How Our Internal Limits Compare to Regulatory Limits

EU regulatory limits for food supplements set the legal maximum: lead at 3.0 mg/kg, cadmium at 1.0 mg/kg, mercury at 0.1 mg/kg. These are the thresholds below which a product is legally permitted to be sold. They are not the thresholds at which we are satisfied.

Our internal acceptance limits are set below the regulatory maximums for all four metals. We do not publish the exact figures because they are commercially sensitive, but the principle is straightforward: the regulatory limit is where the law draws the line. Our limit is where we draw it, and it is lower. If you want the specific numbers for the batch you are holding, ask us for the CoA.

What This Testing Protocol Does Not Cover

Microplastics

We do not currently test for microplastics, and we should be straightforward about why. The analytical methods for microplastic quantification in food-grade powders are still being standardised, and no widely accepted regulatory threshold exists. We would rather acknowledge the gap than imply we have it covered. We will adopt microplastic testing when reliable, accredited methods become available. This gap is addressed in our contaminant elimination article.

B12 Speciation

B12 speciation testing, which distinguishes bioavailable cobalamin from pseudocobalamin, is not performed on every batch. We recommend dedicated B12 supplementation rather than reliance on chlorella for this nutrient. The B12 question is covered separately.

The Phytality Testing Protocol FAQs

Can I see the test results for the specific batch I purchased?

Yes. Every batch has its own certificate of analysis from an independent, accredited laboratory. Contact us with your batch number and we will provide the document. Detection limits are stated alongside every measurement so you can evaluate the results yourself.

What analytical method do you use for heavy metal testing?

ICP-MS (inductively coupled plasma mass spectrometry), which achieves detection limits of 0.001 to 0.01 mg/kg for most metals. This sensitivity is necessary to detect contaminants at levels well below regulatory thresholds and to make "not detected" results genuinely meaningful.

Why do you speciate arsenic when most brands report only total arsenic?

Total arsenic includes both inorganic arsenic (a carcinogen) and organic forms like arsenosugars (intermediate toxicity). In some algae products, inorganic arsenic can represent over half the total. Reporting only total arsenic does not tell you which fraction you are consuming, and the health implications are very different.

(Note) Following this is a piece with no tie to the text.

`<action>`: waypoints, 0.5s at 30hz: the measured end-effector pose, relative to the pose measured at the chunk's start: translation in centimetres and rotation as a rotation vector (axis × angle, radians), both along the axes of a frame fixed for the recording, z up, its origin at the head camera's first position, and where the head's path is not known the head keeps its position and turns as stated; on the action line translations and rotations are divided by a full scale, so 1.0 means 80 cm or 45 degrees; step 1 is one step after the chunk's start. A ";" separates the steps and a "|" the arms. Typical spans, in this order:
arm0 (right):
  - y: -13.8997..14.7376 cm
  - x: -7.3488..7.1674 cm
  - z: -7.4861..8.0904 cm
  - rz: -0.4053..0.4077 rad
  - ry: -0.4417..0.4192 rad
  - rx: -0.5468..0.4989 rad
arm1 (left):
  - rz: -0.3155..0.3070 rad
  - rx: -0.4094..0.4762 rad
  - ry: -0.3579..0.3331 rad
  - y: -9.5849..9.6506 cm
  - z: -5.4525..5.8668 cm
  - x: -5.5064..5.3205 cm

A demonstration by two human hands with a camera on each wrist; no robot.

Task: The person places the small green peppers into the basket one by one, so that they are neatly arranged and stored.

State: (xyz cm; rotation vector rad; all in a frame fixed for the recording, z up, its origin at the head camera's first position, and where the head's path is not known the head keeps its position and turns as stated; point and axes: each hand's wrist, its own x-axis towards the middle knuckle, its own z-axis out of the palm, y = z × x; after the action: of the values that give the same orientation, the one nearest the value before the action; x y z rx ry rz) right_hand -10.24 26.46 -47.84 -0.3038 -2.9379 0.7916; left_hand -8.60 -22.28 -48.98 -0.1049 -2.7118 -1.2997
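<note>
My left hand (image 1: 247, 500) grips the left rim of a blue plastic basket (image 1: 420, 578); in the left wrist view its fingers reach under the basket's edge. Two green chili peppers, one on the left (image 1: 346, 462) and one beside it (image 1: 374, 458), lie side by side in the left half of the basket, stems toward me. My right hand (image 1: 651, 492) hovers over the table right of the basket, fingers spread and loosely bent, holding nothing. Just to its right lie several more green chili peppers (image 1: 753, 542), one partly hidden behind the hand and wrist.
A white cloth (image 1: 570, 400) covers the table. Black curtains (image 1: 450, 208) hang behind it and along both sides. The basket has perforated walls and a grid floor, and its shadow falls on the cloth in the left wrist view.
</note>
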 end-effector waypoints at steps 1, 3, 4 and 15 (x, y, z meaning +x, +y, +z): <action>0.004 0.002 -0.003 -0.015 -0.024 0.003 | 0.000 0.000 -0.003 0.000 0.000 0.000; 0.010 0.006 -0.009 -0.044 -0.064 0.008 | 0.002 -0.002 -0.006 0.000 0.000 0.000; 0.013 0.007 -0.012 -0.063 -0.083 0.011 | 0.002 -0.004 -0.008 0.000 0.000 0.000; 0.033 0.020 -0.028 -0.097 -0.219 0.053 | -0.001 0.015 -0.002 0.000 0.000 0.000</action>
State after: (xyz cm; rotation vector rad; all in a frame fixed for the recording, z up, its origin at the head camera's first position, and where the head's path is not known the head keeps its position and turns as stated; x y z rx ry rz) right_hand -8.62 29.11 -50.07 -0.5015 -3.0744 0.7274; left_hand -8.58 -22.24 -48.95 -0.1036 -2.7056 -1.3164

What happens to a batch that fails testing?

It is rejected. No retesting until it passes, no blending with cleaner batches, no relabelling for other markets. The failure triggers a root-cause investigation tracing back through cultivation conditions, water inputs, and nutrient sources to identify what changed in the production process.

Are your internal limits stricter than EU regulatory limits?

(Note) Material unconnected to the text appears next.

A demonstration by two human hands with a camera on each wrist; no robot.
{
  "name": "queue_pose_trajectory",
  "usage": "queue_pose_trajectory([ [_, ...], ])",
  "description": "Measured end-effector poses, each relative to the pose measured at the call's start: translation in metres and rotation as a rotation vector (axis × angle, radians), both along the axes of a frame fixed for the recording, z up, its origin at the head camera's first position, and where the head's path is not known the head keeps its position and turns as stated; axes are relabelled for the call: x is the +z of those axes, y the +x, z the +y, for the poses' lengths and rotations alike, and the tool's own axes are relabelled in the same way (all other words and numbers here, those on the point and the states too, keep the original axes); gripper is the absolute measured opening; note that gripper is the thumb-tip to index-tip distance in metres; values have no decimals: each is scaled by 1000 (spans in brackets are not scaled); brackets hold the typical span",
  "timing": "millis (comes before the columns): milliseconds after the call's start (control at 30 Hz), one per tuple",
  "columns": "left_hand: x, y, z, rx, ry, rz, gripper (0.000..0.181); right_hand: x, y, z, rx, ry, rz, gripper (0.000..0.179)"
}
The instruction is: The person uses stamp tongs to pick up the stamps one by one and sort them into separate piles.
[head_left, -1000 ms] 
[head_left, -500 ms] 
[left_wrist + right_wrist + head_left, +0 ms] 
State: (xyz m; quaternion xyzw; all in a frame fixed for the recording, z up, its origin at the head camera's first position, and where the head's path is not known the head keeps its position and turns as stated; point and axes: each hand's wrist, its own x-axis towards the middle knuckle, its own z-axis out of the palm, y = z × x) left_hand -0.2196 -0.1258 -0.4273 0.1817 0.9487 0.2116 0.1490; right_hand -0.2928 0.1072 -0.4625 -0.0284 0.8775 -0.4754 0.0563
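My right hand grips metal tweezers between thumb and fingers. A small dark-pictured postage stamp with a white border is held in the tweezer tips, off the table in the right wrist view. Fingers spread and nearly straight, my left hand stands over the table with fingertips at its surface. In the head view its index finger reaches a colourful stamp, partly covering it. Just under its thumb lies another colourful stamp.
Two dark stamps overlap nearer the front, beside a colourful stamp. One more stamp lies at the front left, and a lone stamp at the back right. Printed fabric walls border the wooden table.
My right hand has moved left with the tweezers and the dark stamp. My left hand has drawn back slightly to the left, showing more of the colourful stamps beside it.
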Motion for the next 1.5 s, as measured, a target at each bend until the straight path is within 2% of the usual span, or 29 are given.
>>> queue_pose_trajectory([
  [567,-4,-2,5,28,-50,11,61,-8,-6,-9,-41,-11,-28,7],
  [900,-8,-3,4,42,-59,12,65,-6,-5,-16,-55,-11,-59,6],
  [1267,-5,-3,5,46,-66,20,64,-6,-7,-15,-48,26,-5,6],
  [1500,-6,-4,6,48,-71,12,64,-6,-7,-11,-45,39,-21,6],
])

Yes, for all four metals. We set acceptance thresholds below the EU regulatory maximums. The regulatory limit is the legal floor. Our limit is where we draw the line based on what we consider acceptable for a product people take daily.

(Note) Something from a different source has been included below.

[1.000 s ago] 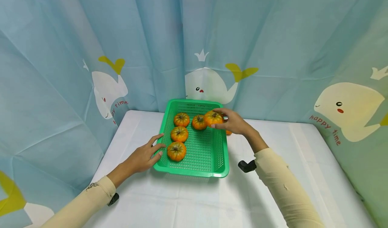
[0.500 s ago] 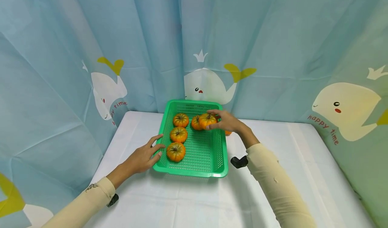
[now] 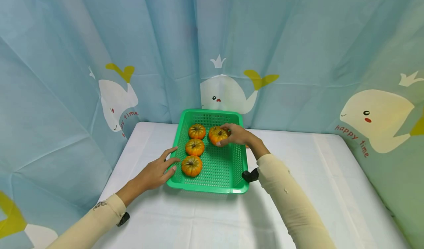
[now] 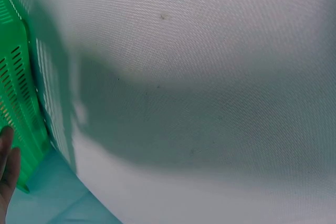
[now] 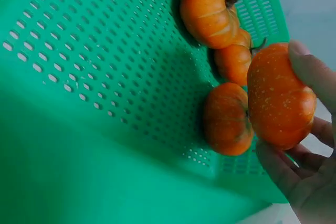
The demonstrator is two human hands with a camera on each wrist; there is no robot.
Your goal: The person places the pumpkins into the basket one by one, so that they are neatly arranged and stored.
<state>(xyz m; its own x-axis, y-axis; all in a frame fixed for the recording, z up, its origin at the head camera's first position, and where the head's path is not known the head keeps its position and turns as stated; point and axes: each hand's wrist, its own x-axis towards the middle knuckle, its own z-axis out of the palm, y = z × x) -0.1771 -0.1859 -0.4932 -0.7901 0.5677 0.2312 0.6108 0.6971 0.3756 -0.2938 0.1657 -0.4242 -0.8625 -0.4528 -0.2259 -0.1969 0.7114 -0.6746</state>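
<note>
My right hand grips a small orange pumpkin by its side, over the back part of a green plastic basket. In the right wrist view, the thumb and fingers curl round the held pumpkin, close beside another pumpkin in the basket. From the head, the held one partly covers that neighbour. A column of three pumpkins runs along the basket's left side. My left hand lies at the basket's left rim, fingers loosely spread; in the left wrist view its fingertips show by the basket wall.
The basket stands on a white-covered table. A bit of an orange thing shows outside the basket's right wall, mostly hidden by the right wrist. A blue curtain with printed whales hangs behind and along the sides.
My right hand has carried the pumpkin left and slightly down, from the basket's right wall to beside the back pumpkin. The left hand has stayed at the rim.
</note>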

This article is for informational purposes only and is not a substitute for professional medical advice, diagnosis, or treatment. Consult your GP or a qualified healthcare professional before starting any supplement.

Methodology and Disclosure

This article describes Phytality's internal testing protocol as practised at the time of publication. Arsenic speciation data cites Almela et al. 2002 (J Agric Food Chem). EU contaminant limits cite Commission Regulation (EC) No 1881/2006 as retained in UK law. Laboratory accreditation cites ISO/IEC 17025:2017.

Vendor disclosure: This is a manufacturer's account of its own testing protocol. It is not a neutral review. Phytality has a commercial interest in its testing standards being understood as rigorous. The gaps in testing coverage (microplastics, B12 speciation) have been stated directly.